Directions:
Give back the data in full. Leave nothing out.

# # # #

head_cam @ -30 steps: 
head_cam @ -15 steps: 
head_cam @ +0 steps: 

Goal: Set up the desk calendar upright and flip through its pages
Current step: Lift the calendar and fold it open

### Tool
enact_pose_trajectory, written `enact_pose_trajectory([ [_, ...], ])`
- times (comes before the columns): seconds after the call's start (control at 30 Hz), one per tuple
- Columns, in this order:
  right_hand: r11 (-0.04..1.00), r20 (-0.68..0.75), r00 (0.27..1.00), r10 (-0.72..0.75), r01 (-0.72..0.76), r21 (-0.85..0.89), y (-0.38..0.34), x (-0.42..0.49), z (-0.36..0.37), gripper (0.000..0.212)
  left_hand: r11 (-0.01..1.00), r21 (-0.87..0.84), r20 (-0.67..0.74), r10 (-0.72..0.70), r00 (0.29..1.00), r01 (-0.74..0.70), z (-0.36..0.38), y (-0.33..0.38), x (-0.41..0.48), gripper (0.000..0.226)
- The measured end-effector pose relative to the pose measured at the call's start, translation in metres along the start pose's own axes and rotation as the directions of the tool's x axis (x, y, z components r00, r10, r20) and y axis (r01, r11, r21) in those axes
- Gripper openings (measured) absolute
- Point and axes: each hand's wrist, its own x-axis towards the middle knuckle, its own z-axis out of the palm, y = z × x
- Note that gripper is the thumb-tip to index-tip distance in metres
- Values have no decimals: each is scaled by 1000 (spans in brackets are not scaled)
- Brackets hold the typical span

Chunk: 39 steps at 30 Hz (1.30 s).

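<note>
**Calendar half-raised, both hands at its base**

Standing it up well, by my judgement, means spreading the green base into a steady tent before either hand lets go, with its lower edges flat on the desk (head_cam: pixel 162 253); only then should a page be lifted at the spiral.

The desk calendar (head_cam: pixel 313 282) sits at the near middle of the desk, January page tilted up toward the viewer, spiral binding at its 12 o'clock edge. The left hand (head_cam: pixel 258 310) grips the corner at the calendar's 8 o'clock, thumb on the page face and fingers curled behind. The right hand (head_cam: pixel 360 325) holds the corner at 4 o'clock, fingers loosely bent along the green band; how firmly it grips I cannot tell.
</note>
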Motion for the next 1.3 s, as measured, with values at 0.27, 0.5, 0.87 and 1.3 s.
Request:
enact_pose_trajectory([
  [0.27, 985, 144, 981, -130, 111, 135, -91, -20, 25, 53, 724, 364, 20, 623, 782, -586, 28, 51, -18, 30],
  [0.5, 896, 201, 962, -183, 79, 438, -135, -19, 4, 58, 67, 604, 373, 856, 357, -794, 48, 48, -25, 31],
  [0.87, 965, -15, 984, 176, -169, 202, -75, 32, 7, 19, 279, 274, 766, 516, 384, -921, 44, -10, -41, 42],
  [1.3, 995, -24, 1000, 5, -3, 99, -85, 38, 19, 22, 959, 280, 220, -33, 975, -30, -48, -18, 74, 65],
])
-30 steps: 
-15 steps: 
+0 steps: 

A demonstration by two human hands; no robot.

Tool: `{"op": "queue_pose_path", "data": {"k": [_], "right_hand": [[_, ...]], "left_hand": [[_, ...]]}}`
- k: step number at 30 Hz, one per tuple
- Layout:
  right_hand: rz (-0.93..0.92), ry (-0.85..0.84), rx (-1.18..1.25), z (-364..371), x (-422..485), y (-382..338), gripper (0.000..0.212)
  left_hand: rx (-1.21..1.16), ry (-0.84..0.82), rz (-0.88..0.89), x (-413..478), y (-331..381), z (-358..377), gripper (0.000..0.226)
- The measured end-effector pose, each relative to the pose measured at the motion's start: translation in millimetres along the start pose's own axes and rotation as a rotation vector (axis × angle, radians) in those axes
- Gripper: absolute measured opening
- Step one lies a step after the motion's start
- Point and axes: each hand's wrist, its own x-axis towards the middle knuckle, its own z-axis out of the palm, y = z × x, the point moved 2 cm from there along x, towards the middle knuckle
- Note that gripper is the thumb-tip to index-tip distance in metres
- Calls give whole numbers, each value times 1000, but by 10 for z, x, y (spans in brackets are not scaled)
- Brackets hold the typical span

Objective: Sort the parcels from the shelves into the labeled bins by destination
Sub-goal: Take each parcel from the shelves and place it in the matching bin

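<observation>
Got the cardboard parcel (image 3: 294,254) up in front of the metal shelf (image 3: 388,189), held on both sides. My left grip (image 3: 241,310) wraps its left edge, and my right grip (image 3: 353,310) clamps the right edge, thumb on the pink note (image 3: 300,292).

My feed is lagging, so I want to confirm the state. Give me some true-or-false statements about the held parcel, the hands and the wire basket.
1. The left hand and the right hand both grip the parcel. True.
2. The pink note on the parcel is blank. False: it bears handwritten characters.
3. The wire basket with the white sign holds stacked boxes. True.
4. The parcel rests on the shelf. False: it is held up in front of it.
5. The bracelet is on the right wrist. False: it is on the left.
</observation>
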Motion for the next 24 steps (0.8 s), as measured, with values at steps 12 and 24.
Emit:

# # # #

Task answer:
head_cam @ -30 steps: 
head_cam @ -15 steps: 
head_cam @ +0 steps: 

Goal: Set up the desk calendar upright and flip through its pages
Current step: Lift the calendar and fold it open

### Tool
enact_pose_trajectory, written `enact_pose_trajectory([ [_, ...], ])`
- times (comes before the columns): seconds after the call's start (control at 30 Hz), one per tuple
- Columns, in this order:
  right_hand: r11 (-0.04..1.00), r20 (-0.68..0.75), r00 (0.27..1.00), r10 (-0.72..0.75), r01 (-0.72..0.76), r21 (-0.85..0.89), y (-0.38..0.34), x (-0.42..0.49), z (-0.36..0.37), gripper (0.000..0.212)
  left_hand: r11 (-0.01..1.00), r21 (-0.87..0.84), r20 (-0.67..0.74), r10 (-0.72..0.70), r00 (0.29..1.00), r01 (-0.74..0.70), z (-0.36..0.38), y (-0.33..0.38), x (-0.41..0.48), gripper (0.000..0.226)
- The measured end-effector pose relative to the pose measured at the call's start, translation in metres along the start pose's own axes and rotation as the directions of the tool's x axis (x, y, z components r00, r10, r20) and y axis (r01, r11, r21) in those axes
- Gripper openings (measured) absolute
- Point and axes: each hand's wrist, its own x-axis towards the middle knuckle, its own z-axis out of the palm, y = z × x
- Note that gripper is the thumb-tip to index-tip distance in metres
- Values have no decimals: each is scaled by 1000 (spans in brackets are not scaled)
- Brackets hold the typical span

Chunk: 39 steps at 30 Hz (1.30 s).

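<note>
**Calendar half-raised, both hands at its base**

Standing it up well, by my judgement, means spreading the green base into a steady tent before either hand lets go, with its lower edges flat on the desk (head_cam: pixel 162 253); only then should a page be lifted at the spiral.

The desk calendar (head_cam: pixel 313 282) sits at the near middle of the desk, January page tilted up toward the viewer, spiral binding at its 12 o'clock edge. The left hand (head_cam: pixel 258 310) grips the corner at the calendar's 8 o'clock, thumb on the page face and fingers curled behind. The right hand (head_cam: pixel 360 325) holds the corner at 4 o'clock, fingers loosely bent along the green band; how firmly it grips I cannot tell.
</note>
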Motion for the next 1.3 s, as measured, with values at 0.27, 0.5, 0.87 and 1.3 s.
Request:
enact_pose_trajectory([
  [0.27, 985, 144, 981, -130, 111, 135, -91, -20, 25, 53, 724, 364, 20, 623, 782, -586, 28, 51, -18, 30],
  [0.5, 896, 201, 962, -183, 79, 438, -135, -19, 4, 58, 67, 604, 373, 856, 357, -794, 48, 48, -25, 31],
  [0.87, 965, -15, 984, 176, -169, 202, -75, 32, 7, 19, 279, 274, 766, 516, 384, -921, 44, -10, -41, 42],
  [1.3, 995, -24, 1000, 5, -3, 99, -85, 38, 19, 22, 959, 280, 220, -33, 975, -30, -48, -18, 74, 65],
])
-30 steps: 
-15 steps: 
+0 steps: 

A demonstration by two human hands; no robot.

Tool: `{"op": "queue_pose_path", "data": {"k": [_], "right_hand": [[_, ...]], "left_hand": [[_, ...]]}}`
- k: step number at 30 Hz, one per tuple
- Layout:
  right_hand: rz (-0.93..0.92), ry (-0.85..0.84), rx (-1.18..1.25), z (-364..371), x (-422..485), y (-382..338), gripper (0.000..0.212)
  left_hand: rx (-1.21..1.16), ry (-0.84..0.82), rz (-0.88..0.89), x (-413..478), y (-331..381), z (-358..377), gripper (0.000..0.226)
- The measured end-effector pose, each relative to the pose measured at the motion's start: translation in millimetres along the start pose's own axes and rotation as a rotation vector (axis × angle, radians) in those axes
- Gripper: absolute measured opening
- Step one lies a step after the motion's start
- Point and axes: each hand's wrist, its own x-axis towards the middle knuckle, its own z-axis out of the palm, y = z × x, the point moved 2 cm from there along x, towards the middle knuckle
- Note that gripper is the thumb-tip to index-tip distance in metres
- Calls give whole numbers, each value times 1000, but by 10 for z, x, y (spans in brackets are not scaled)
- Brackets hold the typical span

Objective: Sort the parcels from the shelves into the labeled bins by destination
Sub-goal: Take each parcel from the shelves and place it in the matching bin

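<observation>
Got the cardboard parcel (image 3: 294,254) up in front of the metal shelf (image 3: 388,189), held on both sides. My left grip (image 3: 241,310) wraps its left edge, and my right grip (image 3: 353,310) clamps the right edge, thumb on the pink note (image 3: 300,292).

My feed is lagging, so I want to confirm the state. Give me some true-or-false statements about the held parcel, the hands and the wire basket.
1. The left hand and the right hand both grip the parcel. True.
2. The pink note on the parcel is blank. False: it bears handwritten characters.
3. The wire basket with the white sign holds stacked boxes. True.
4. The parcel rests on the shelf. False: it is held up in front of it.
5. The bracelet is on the right wrist. False: it is on the left.
</observation>
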Motion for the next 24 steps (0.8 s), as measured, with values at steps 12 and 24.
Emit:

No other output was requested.